Two more years of mostly idyllic childhood followed, living happily and securely in this Andean community. My father travelled widely with Quechua Christian leaders, working to encourage the indigenous churches. My mother schooled us, read to us, nursed sick people who came to the door and organised wonderful, impromptu picnics. But in 1954, it all came to an abrupt end. Secondary schooling wasn’t available in this remote area; there weren’t yet scholarships to schools in Lima. So, like many expatriate children of our generation, we travelled ‘home to Britain and boarding school. Unlike others who rejoined their families in the summer, we wouldn’t meet again for five years. During holidays we lived with committed, caring guardians. Distance, cost, and mission culture made travel problematic.

What shall I say about the Christian school we attended? Many staff worked sacrificially; my English teacher built further on my love of language and literature. But the Bible was becoming a tedious textbook, unrelated to life, and often used manipulatively. Answers to painful questions were often as glib as any Job endured. I remember the paralysing boredom of dictated notes on the minor prophets, and rigidly enforced ‘quiet times’ creating a sweaty, anxious kind of Christianity. The subversive sense of humour of girls coming from a mission school in India went some way towards keeping us normal, but I, at least, left school with faith and life quite unintegrated.
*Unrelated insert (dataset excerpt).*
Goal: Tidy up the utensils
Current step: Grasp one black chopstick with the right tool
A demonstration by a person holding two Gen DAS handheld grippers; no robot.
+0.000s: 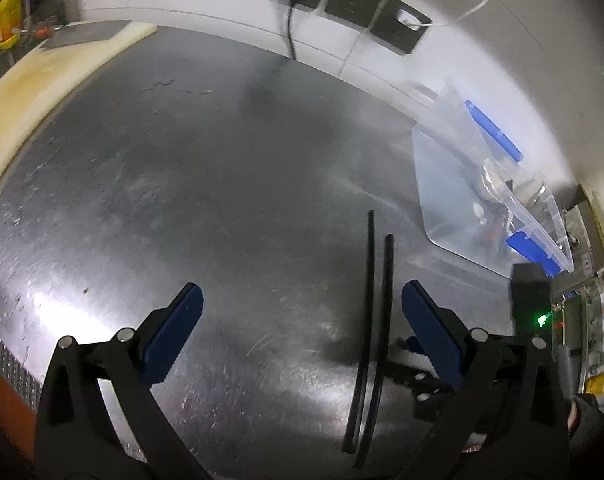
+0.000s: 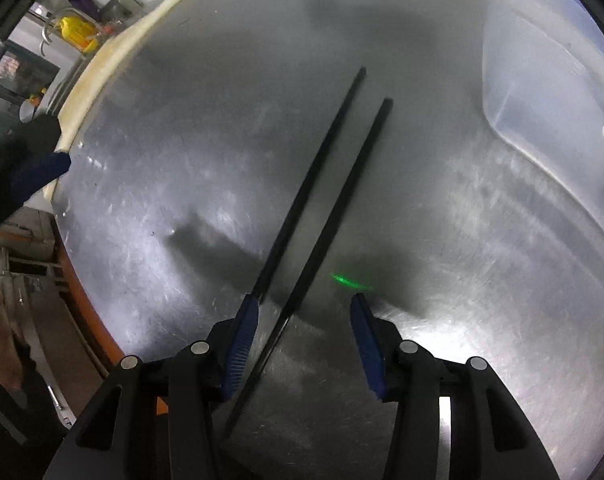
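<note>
Two black chopsticks (image 2: 322, 196) lie side by side on the steel table (image 2: 182, 168), one running between the spread fingers of the right gripper (image 2: 304, 320), left gripper (image 1: 302, 316) likewise spread.

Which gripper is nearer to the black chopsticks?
Right. The right gripper has its open jaws around the near ends of the black chopsticks; the left gripper hangs open beside them, not touching.

Left gripper (image 1: 302, 320) hovering with jaws spread wide, right gripper (image 2: 304, 322) reaching low, jaws parted, nothing clamped between either pair
</note>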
The God who is ‘rich in mercy’ hung on to me through the following years. Underneath an orderly surface — I finished a degree in modern languages, completed doctoral studies and had a good job teaching in Scotland — all was chaos. Finally, an unremarkable, elderly friend had the perception and courage to ask what I was going to do about my fragmented life. The prayer of Psalm 86:11, ‘give me an undivided heart,’ marked a change of direction, though the pilgrimage since has not been without deviation and faltering. I still struggle with regular reflection on the Bible and prayer. Alongside the pilgrimage of four jobs since 1978 (three with Scripture Union and one with another mission organisation) has been a parallel pilgrimage with the Word. Markers on that road included discovering the work of Carlos Mesters, a priest committed to helping the poor and illiterate of northern Brazil discover the Bible for themselves. ‘The Bible imprisons us in chains or sets us free. It is never neutral,’ he writes. When editorial deadlines made the Bible a dull textbook again, a friend lent me Eugene Peterson’s Run with the horses on Jeremiah. Peterson’s faithful and creative readings of life and Scripture have unfailingly built my confidence in the Bible.

A thoughtful friend in my home group criticised our analytical, information-oriented Bible study, demanding, ‘I want to say “So what?” all the time. What does this have to do with life?’ That last question shapes how I work today. I aim to be passionate about helping children and adults, as they struggle to discover the place where God’s story and our story come together. Transformation can happen when the Lord meets us, magnificent beyond imagining. Throughout his lengthy, painful, confusing pilgrimage, that’s what Job was discovering. I’m trying to be something like him, heart set on travelling with a limitless God (Ps 84:5). By his grace, pilgrims progress. The best is yet to come!